PDA has been shown to be a polygenic threshold trait in poodles (Patterson et al 1971) and it is likely that it is inherited in this way in other predisposed breeds (Patterson 1989, Bonagura & Darke 1995). That is, it is thought that multiple genes are involved in the disease and that the severity of the defect and the disease consequences seems to be directly related to the abnormal genetic burden in each individual (Patterson 1989; Rishniw 2004a).

7. How do you know if an animal is a carrier or likely to become affected?

Most affected individuals can be detected early in life by listening to the heart (auscultation) with a stethoscope during veterinary examination. All puppies should have a veterinary examination prior to purchase. It is not known whether animals can carry the genes that cause the condition without developing the disease themselves, although this seems likely, and there is no way to detect such carriers at present.
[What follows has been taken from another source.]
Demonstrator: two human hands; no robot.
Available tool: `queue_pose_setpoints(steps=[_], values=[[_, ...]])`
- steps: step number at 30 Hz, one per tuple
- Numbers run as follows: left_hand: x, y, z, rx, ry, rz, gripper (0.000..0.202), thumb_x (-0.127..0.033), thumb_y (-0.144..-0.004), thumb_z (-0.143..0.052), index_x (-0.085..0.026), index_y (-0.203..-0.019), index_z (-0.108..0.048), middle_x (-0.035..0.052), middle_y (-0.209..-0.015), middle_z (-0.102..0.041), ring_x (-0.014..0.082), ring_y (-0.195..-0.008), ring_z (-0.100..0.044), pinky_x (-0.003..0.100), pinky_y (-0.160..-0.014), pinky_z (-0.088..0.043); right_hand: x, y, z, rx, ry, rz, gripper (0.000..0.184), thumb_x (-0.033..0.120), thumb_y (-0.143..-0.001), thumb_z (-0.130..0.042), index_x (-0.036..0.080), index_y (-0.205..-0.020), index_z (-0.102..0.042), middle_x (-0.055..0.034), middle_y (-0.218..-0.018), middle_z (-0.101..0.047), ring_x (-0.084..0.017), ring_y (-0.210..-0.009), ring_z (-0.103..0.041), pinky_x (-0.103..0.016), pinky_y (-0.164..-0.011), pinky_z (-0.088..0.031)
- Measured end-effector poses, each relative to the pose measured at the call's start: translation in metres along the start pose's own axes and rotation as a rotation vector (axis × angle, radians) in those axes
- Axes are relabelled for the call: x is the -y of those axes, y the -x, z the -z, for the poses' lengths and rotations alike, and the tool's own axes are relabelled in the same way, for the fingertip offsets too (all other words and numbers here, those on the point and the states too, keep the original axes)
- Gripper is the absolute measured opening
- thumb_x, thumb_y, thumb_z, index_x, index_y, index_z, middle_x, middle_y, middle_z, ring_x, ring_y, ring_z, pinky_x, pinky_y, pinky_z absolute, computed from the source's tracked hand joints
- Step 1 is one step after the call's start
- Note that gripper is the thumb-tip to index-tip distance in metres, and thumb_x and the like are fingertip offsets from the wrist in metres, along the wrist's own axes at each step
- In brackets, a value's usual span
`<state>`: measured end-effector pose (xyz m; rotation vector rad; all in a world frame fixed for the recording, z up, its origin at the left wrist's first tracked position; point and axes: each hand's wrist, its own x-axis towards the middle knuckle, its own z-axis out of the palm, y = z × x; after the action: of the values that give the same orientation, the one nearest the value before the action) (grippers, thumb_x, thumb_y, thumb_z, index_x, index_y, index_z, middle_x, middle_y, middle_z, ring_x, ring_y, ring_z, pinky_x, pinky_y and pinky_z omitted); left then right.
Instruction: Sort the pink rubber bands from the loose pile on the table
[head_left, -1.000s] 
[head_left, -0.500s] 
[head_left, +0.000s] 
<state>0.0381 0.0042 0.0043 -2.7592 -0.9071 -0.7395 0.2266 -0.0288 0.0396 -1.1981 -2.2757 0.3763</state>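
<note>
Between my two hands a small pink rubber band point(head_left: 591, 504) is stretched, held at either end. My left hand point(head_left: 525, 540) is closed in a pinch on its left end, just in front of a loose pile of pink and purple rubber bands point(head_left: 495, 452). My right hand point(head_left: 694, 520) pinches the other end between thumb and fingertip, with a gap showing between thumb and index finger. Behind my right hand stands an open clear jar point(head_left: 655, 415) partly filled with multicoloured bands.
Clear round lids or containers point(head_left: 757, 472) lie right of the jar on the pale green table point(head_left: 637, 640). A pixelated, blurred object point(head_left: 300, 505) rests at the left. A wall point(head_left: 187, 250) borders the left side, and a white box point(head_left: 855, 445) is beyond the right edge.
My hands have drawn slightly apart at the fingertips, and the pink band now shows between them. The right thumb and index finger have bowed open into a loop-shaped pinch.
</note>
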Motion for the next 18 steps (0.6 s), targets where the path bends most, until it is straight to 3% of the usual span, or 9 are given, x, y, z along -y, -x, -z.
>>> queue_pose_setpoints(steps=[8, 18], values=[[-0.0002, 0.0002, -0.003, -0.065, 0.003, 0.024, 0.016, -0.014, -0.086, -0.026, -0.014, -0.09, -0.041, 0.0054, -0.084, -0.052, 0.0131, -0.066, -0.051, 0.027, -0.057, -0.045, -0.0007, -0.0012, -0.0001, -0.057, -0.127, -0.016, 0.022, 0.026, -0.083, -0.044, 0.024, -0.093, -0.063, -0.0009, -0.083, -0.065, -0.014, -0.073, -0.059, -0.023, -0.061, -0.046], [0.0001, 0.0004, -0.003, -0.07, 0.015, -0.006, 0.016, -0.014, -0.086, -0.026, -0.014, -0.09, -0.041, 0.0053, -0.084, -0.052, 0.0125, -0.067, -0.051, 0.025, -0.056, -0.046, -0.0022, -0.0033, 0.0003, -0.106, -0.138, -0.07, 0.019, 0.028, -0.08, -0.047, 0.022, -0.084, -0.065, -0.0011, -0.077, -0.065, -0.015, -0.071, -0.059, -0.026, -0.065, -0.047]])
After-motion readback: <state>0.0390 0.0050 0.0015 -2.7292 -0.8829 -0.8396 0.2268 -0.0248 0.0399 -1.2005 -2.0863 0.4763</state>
8. Methods and prospects for elimination of the problem

As far as we are aware, there are no breeding programmes aimed at reducing the prevalence or eradicating PDA from the Border collie breed.

Bell (2010) suggests the assignation and use of breeding values when tackling suspected polygenetic disorders, which take account also of the prevalence of the disease in close relatives. In developing breeding strategies to tackle particular genetic diseases it is important to take account of others also and to avoid further inbreeding that might result in new genetic risks (eg where necessary, by crossing with other breeds).

 

For further details about this condition, please click on the following:
(these link to items down this page)


1. Clinical and pathological effects

Patent ductus arteriosus (PDA) is the most common congenital , hereditary heart abnormality of dogs (Patterson 1971, Bonagura & Darke 1995, Rishniw 2004a). Border collies are predisposed to it. It frequently leads to an excessive volume of blood entering the left side of the heart causing an overload, which can progress to heart failure and death.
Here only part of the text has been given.